Вот волнуется другой подсудимый:
— Хуже всего то, что меня обвиняют в двенадцати кражах…
Его защитник ничуть этим не смущен:
— В двенадцати? Тем лучше! Я буду доказывать, что у вас клептомания.
Позднее литография перестает удовлетворять Домье. И всех этих обитателей Дворца правосудия он перенесет в свою живопись и скульптуру. Но его живопись, маслом или акварелью, его скульптура будут столь же сатирическими, столь же уничтожающими, как и его рисунки на камне.
Несмотря на отсутствие подписей, его темпераментные композиции отличаются предельной выразительностью и страстностью, заставляющей вспомнить сатиру Ювенала, и «люди юстиции» обречены долго носить на себе клеймо, которым их отметил художник.
Революция 1848 года позволила Домье на некоторое время снова взяться за полемический карандаш.
На великолепном по мастерству и силе рисунке «Последний совет бывших министров» Домье изобразил юную и ослепительную республику во фригийском колпаке, внезапно входящую в кабинет, где министры павшего режима толкают, сбивают друг друга с ног, пытаясь пробраться к единственному спасительному выходу — окну.
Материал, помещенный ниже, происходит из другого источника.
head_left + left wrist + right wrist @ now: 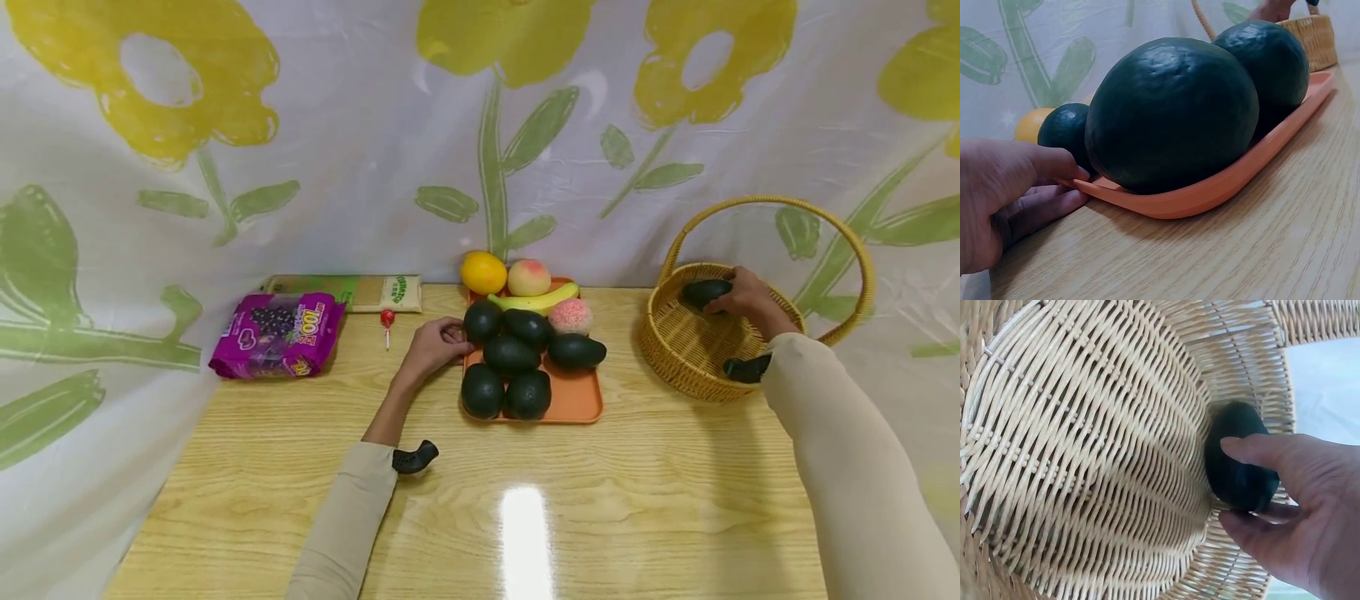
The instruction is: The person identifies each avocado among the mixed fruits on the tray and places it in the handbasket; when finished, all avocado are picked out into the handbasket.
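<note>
The right hand is gripping a dark avocado inside the wicker basket
In the head view the avocado is lying at nine o'clock from that hand, its long axis running roughly nine to three, near the basket's eleven o'clock wall; the left hand, well apart, is pinching the orange tray at nine o'clock

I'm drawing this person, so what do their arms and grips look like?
The left sleeve and right sleeve are long and beige. A curved black piece sticks out on the left; another black piece shows on the right. The left grip and right grip wear no gloves.
</note>
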Action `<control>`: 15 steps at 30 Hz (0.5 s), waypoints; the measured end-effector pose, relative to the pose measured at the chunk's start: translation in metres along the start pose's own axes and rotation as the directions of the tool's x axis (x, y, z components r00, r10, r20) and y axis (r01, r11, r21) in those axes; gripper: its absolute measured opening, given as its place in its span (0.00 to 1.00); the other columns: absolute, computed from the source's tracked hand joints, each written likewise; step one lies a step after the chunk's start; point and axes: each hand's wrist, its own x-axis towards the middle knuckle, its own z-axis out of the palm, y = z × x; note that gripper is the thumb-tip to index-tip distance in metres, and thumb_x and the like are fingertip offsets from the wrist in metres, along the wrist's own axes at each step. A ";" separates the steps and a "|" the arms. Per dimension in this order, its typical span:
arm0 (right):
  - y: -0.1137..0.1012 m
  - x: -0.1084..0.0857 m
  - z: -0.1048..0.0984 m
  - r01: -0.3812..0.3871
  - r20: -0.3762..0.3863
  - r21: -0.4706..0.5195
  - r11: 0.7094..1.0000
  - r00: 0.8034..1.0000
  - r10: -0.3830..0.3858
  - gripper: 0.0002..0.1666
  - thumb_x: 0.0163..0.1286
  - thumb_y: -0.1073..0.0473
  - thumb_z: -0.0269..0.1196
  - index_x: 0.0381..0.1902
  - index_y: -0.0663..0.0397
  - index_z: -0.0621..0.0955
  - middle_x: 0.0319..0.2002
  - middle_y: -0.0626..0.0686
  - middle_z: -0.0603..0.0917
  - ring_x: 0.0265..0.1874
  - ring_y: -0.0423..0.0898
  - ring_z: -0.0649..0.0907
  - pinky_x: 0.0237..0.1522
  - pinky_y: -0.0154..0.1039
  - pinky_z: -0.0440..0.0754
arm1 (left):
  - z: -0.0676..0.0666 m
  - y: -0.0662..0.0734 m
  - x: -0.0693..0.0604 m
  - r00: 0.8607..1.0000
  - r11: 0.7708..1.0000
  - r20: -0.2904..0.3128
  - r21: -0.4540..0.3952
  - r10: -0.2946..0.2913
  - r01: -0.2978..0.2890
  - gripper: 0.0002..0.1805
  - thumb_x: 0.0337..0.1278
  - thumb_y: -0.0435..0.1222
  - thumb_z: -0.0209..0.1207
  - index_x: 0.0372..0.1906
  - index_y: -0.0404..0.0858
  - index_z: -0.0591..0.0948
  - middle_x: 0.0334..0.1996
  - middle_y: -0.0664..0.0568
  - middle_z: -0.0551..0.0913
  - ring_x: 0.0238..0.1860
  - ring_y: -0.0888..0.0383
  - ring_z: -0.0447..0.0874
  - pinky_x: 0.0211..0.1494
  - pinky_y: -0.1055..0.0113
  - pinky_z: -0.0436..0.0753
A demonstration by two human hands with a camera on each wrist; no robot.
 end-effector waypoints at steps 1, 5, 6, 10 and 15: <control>-0.001 0.000 0.000 0.002 0.001 -0.001 1.000 1.000 -0.002 0.53 0.70 0.62 0.66 0.77 0.83 0.48 0.69 0.86 0.57 0.66 0.80 0.65 0.68 0.72 0.66 | 0.000 0.000 0.000 1.000 1.000 -0.003 0.004 0.002 -0.002 0.27 0.56 0.39 0.74 0.60 0.35 0.83 0.39 0.43 0.86 0.36 0.57 0.83 0.41 0.73 0.84; -0.004 -0.003 0.000 0.012 0.005 -0.007 1.000 1.000 -0.012 0.51 0.71 0.63 0.64 0.77 0.82 0.48 0.70 0.86 0.56 0.67 0.80 0.64 0.68 0.72 0.65 | 0.001 0.000 0.000 1.000 1.000 -0.002 0.017 0.012 -0.012 0.28 0.56 0.40 0.74 0.61 0.35 0.83 0.40 0.43 0.86 0.37 0.56 0.84 0.44 0.70 0.84; -0.004 -0.004 -0.001 0.014 0.006 -0.007 1.000 1.000 -0.014 0.52 0.71 0.63 0.64 0.77 0.82 0.48 0.70 0.86 0.56 0.67 0.80 0.64 0.69 0.72 0.65 | 0.001 0.001 0.000 1.000 1.000 -0.001 0.018 0.011 -0.011 0.27 0.56 0.40 0.74 0.61 0.35 0.83 0.40 0.43 0.86 0.37 0.56 0.84 0.45 0.70 0.85; -0.003 -0.007 -0.002 0.012 0.005 -0.034 0.999 1.000 -0.012 0.53 0.70 0.63 0.65 0.78 0.82 0.47 0.70 0.86 0.56 0.67 0.81 0.64 0.68 0.72 0.66 | 0.002 0.000 0.000 1.000 0.999 0.009 0.031 0.013 -0.014 0.27 0.57 0.40 0.73 0.61 0.35 0.83 0.40 0.44 0.86 0.37 0.58 0.84 0.47 0.68 0.85; -0.004 -0.007 -0.006 0.027 -0.022 -0.074 0.997 0.999 -0.029 0.53 0.70 0.61 0.65 0.78 0.79 0.48 0.71 0.87 0.55 0.69 0.82 0.60 0.68 0.73 0.66 | 0.002 0.000 0.000 1.000 0.999 -0.005 0.031 0.023 -0.022 0.27 0.56 0.39 0.74 0.60 0.34 0.83 0.40 0.42 0.86 0.37 0.56 0.84 0.43 0.71 0.85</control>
За пять дней до этого на литографии, скорее скульптурной, чем рисованной: «Парижский мальчишка в Тюильри» (этот мальчишка — сам Домье в детстве) — ее было бы интересно сопоставить с некоторыми страницами Гюго в «Увиденном» и Флобера в «Сентиментальном воспитании» — Домье изобразил сцену, против которой протестовал бонапартист Делакруа {145}: «Черт возьми, как тут здорово мягко!» — восклицает парижский мальчишка, подпрыгивая на троне. В это время другой гаврош во фригийском колпаке салютует саблей своему приятелю, у которого на голове треуголка, больше похожая на императорскую, чем на королевскую.